*THE PROBLEM*. Only lines holding the word "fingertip" are needed; copy each of them from the material.
※ ※ ※
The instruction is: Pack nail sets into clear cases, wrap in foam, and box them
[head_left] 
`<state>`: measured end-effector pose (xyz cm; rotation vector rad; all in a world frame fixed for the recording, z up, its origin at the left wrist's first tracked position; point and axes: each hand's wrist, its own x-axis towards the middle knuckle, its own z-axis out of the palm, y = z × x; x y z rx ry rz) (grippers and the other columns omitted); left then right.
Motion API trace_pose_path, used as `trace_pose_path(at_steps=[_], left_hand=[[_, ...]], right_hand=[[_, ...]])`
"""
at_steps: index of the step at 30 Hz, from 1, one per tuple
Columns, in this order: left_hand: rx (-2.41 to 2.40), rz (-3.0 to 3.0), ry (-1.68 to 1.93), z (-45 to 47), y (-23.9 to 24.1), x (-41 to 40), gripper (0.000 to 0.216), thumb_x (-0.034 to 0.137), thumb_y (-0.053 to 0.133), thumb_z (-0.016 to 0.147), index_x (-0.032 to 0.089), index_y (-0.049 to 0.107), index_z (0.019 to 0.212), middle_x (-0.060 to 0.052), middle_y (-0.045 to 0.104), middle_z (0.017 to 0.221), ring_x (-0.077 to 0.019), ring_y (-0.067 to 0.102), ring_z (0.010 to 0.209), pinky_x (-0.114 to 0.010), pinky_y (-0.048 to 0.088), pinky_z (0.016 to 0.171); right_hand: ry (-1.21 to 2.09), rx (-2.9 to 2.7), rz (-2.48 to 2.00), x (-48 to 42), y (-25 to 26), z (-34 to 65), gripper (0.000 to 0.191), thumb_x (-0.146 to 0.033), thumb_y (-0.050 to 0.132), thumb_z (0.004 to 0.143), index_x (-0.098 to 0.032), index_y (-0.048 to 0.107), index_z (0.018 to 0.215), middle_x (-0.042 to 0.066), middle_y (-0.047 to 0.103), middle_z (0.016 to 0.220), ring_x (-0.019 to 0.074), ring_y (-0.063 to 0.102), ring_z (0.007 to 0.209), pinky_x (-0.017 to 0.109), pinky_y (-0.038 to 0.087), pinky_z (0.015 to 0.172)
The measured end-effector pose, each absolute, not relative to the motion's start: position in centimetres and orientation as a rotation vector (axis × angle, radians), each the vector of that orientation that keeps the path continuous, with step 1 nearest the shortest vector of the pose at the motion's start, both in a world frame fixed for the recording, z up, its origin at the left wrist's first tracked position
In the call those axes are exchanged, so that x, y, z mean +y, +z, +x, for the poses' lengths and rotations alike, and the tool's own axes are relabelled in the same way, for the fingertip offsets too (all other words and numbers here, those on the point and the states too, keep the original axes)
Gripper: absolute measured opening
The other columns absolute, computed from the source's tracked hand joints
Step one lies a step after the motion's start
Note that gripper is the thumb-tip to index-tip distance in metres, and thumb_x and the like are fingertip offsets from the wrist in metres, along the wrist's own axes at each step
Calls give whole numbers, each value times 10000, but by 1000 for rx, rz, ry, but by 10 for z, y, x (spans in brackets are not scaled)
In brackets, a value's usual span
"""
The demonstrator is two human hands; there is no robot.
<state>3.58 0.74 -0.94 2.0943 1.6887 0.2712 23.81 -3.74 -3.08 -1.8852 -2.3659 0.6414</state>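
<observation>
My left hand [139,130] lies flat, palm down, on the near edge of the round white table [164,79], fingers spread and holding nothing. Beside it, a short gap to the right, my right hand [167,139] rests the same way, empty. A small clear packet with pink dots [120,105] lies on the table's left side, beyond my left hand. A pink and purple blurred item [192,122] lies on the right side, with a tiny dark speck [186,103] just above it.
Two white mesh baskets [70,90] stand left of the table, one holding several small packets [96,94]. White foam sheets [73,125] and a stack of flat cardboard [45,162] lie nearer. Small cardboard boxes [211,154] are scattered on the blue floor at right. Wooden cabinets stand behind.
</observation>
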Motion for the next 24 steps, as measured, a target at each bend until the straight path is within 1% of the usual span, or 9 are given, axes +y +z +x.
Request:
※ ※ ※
*WRITTEN RESPONSE*.
In the call those axes are exchanged, so that x, y, z mean +y, +z, +x, for the poses' lengths and rotations alike, and the tool's own axes are relabelled in the same way, for the fingertip offsets too (all other words and numbers here, those on the point and the states too, keep the original axes)
Note that gripper is the thumb-tip to index-tip distance in metres, and thumb_x and the like are fingertip offsets from the wrist in metres, along the wrist's own axes at each step

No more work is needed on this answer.